What would a trip to Cambodia be without a scarf or three in different colours, all lovingly made with pure silk or cotton? Souvenir t-shirts, too, are a must-buy, from simple designs with the Khmer alphabet and flag to Tin Tin and imagery of Angkor Wat. The central area is a wonder of design and engineering, with its domed core and four wings radiating outwards. Under the cupola, watches, precious and semi-precious stones, gold and silver jewellery dominate, accompanied by lines of stallholders selling clothing for Khmer tots, teens and twenty-somethings to barangs looking for presents for themselves or loved ones. Outside stalls have been updated from a rag-tag collection of haphazard corridors, specialising in everything from clothing to cooking utensils, electrical goods to fresh fish and crustaceans, to a more ordered assemblage of product areas.
Rumours have been circulating for some time that the road around the market and several of the feeder streets to its core will in the future be pedestrianised. Earlier interviews suggested that many stallholders were going to move to other markets where the rent was less steep, though the market is still busy and recent enquiries have painted a very different and more encouraging picture.

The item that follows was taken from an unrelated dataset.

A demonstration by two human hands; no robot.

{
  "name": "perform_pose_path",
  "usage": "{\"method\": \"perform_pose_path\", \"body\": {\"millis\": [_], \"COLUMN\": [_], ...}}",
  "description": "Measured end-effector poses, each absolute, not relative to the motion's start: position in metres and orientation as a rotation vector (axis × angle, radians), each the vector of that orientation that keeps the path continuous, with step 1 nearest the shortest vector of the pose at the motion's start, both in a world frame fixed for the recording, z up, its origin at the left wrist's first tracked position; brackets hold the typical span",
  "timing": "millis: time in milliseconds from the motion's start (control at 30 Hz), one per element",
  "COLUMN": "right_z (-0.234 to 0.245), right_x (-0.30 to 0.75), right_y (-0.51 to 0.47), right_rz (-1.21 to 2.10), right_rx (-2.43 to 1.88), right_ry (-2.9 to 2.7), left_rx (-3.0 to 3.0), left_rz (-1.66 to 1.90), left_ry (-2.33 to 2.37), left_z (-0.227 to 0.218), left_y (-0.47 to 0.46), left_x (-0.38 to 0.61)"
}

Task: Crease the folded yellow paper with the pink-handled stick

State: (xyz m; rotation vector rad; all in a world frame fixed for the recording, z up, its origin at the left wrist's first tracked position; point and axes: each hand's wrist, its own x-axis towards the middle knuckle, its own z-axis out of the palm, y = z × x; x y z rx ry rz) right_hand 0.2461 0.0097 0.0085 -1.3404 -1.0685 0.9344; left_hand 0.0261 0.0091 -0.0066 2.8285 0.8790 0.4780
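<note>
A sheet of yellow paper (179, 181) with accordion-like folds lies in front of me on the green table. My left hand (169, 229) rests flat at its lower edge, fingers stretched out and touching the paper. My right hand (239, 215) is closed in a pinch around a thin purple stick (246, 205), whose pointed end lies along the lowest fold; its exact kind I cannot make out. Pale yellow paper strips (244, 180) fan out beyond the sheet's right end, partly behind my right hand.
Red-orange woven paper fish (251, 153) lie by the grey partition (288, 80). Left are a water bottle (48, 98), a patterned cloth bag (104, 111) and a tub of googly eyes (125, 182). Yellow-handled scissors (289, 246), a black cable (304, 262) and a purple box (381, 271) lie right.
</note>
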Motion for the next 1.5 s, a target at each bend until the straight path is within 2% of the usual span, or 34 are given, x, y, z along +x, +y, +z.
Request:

A slight oddity in the capital’s market scene is just a stone’s throw from the Sorya Shopping Centre, calling itself the Golden Sorya Mall. Originally focused on shoes and clothing for increasingly fashion-conscious Khmer youths, it has undergone a transformation over the years, and the majority of the space is now given over to bars and restaurants, many of which are open until very late at night. You might still find something of interest here, but probably not.
There have been few changes at the famous Russian Market since the movement of the many scruffy outside stalls, except for several merchants who have adorned their premises with fancy signage. Famous for its Aladdin’s cave of bootleg software, CDs and DVDs, plus just about everything a budding hipster would want to be seen with, it’s a steamy, clammy rabbit warren of colours and noise reminiscent of an Arabian souk. Its popularity, though, has enlivened the streets radiating off its four sides where bars, bistros and restaurants, ice cream shops and snackeries have reached out to the mostly heat-exhausted shoppers.
Orussey is another reliable standby with a vast selection of dry bulk foods, fruit, vegetables, fish and cut flowers in addition to kramas, t-shirts, sneakers, underwear and household electrical goods. If you fancy getting a bit sweaty while bagging yourself a great bargain, then head straight for there.
Other local markets include Psar Chas, which offers a stellar range of fruit, and Olympic, a predominantly wholesale market which has, among other items, fabrics of all hues and designs by the mile.
Boeung Keng Kang market, at the southern end of St. 57, where it intersects with St. 380, is popular among young Cambodians looking for fashion items at affordable prices, especially secondhand.